• THE PROBLEM
Return exactly the lines from the start of the records below through the line containing "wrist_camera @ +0", both ends included, and leave out the pictures.

*** Opening RECORDS SHOWN ***

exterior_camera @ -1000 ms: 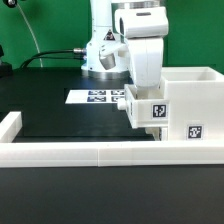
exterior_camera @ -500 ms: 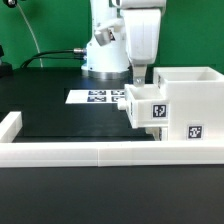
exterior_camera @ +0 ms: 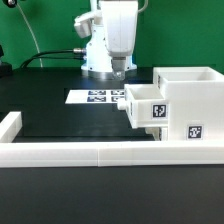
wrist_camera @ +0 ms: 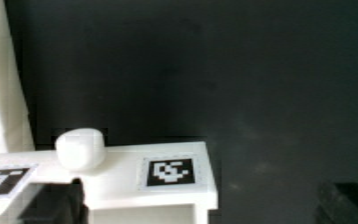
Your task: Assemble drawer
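Observation:
The drawer's large white box (exterior_camera: 190,100) stands at the exterior view's right, with a tag on its front. A smaller white tray (exterior_camera: 148,106) with tags sticks out of the box's side toward the exterior view's left. In the wrist view the tray (wrist_camera: 149,195) shows its knob (wrist_camera: 80,150) and a tag (wrist_camera: 172,172). My gripper (exterior_camera: 120,68) hangs in the air above and to the left of the tray, clear of it. In the wrist view my gripper (wrist_camera: 202,205) is open and empty, its dark fingers (wrist_camera: 48,206) wide apart. I see no second tray.
The marker board (exterior_camera: 97,97) lies on the black mat just behind the tray. A low white wall (exterior_camera: 80,152) borders the table's front, with a raised end (exterior_camera: 10,122) at the left. The arm's base (exterior_camera: 95,55) stands behind the marker board.
My gripper has lifted off the tray and moved up and toward the exterior view's left. The tray and box stay where they were.

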You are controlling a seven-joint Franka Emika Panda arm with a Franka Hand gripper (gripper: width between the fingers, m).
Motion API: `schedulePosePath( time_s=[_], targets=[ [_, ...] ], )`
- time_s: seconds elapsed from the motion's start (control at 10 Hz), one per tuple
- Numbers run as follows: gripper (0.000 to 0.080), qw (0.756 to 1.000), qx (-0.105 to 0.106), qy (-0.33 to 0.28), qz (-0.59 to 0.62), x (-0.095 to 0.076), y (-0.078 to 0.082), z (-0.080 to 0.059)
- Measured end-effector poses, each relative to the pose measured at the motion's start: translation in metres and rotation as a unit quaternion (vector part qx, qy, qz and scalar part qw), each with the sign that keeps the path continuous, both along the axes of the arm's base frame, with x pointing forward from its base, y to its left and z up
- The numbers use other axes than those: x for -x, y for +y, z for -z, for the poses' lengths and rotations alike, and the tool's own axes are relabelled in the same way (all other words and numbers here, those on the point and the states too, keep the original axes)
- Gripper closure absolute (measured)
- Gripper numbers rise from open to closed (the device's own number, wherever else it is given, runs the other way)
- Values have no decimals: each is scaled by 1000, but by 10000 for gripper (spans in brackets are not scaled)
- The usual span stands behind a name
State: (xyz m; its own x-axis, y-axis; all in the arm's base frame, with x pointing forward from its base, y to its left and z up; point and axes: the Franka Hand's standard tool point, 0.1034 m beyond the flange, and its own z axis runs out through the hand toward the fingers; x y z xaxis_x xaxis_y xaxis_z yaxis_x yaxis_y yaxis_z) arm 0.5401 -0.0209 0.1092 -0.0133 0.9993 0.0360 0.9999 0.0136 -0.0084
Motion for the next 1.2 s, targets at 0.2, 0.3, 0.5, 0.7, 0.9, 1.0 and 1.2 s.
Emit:
schedulePosePath(
  time_s=[0.2, 0.3, 0.5, 0.7, 0.9, 1.0, 1.2],
  targets=[
    [150, 998, -59, 9, 8, 3, -15, 20],
    [150, 997, -81, 12, 9, 0, -18, 29],
    [150, 995, -96, 21, 33, -2, -16, 41],
    [150, 993, -100, 30, 49, 0, -3, 46],
    [150, 991, -101, 35, 79, 1, 16, 49],
    [150, 990, -102, 39, 92, 1, 26, 48],
    [150, 988, -104, 45, 107, 1, 48, 47]
  ],
)
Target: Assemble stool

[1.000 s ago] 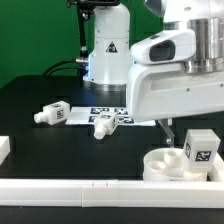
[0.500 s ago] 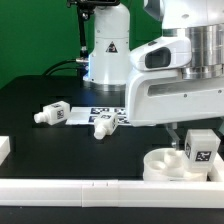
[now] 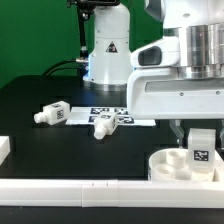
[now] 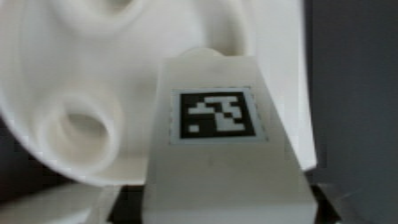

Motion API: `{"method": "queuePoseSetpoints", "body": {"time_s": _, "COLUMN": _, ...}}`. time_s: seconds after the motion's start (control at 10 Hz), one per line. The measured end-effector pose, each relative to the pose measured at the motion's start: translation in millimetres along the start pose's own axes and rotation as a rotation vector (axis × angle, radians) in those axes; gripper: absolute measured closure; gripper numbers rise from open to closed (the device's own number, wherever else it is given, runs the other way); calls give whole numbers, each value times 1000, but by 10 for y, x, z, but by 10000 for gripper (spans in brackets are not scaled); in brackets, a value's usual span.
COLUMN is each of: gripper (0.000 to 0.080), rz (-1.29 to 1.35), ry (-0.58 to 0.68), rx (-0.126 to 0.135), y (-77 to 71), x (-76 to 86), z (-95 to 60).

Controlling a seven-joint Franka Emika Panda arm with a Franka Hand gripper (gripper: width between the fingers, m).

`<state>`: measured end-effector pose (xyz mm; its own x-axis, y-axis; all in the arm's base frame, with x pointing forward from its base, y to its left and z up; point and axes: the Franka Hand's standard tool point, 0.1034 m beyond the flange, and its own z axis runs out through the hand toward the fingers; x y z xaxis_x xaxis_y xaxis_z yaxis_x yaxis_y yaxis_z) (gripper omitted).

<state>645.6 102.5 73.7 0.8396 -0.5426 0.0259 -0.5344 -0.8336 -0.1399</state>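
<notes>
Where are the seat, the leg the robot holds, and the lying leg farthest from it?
seat (image 3: 158, 165), exterior view, outer rim.
held leg (image 3: 201, 150), exterior view, tagged face.
loose leg (image 3: 55, 113), exterior view, tagged middle.

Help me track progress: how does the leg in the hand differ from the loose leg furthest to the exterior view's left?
The held leg stands upright at the round seat; the loose leg lies on its side on the black table. The hand is shut on the held leg; nothing touches the loose leg. Both are short, white and carry a black-and-white square tag.
</notes>
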Motion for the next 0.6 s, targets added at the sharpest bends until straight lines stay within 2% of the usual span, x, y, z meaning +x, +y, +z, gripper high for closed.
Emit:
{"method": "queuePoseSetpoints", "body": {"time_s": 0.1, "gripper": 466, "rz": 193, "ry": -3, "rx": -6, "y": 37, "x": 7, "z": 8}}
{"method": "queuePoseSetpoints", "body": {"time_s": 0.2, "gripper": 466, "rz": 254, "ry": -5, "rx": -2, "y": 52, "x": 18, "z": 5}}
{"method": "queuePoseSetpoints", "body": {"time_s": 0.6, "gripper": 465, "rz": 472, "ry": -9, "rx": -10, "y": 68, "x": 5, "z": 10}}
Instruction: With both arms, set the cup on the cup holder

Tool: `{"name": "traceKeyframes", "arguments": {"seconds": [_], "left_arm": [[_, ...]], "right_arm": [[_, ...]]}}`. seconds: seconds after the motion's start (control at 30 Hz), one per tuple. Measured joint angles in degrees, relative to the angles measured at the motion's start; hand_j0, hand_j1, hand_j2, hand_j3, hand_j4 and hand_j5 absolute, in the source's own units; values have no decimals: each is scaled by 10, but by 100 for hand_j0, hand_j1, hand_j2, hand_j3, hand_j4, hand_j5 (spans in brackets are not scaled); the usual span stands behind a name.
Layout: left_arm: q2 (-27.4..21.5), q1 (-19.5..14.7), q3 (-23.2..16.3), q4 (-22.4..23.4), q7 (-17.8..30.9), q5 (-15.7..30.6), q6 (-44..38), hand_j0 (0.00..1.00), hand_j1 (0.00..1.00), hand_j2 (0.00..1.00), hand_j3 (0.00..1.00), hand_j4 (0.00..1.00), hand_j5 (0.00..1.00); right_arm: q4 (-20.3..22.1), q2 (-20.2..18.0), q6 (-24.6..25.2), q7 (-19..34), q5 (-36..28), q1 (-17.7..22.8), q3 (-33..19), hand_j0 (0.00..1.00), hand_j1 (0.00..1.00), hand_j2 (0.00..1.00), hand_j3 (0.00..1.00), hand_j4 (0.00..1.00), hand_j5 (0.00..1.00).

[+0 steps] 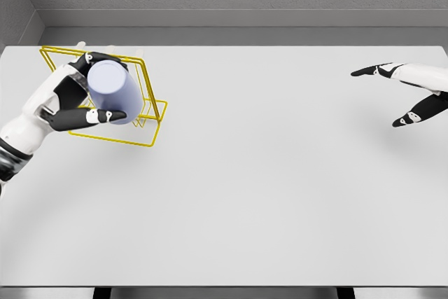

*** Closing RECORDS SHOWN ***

• RESULT OF THIS EXERCISE
exterior_camera @ -1000 ms: 
exterior_camera @ -500 ms: 
exterior_camera @ +0 ms: 
wrist_camera @ +0 ms: 

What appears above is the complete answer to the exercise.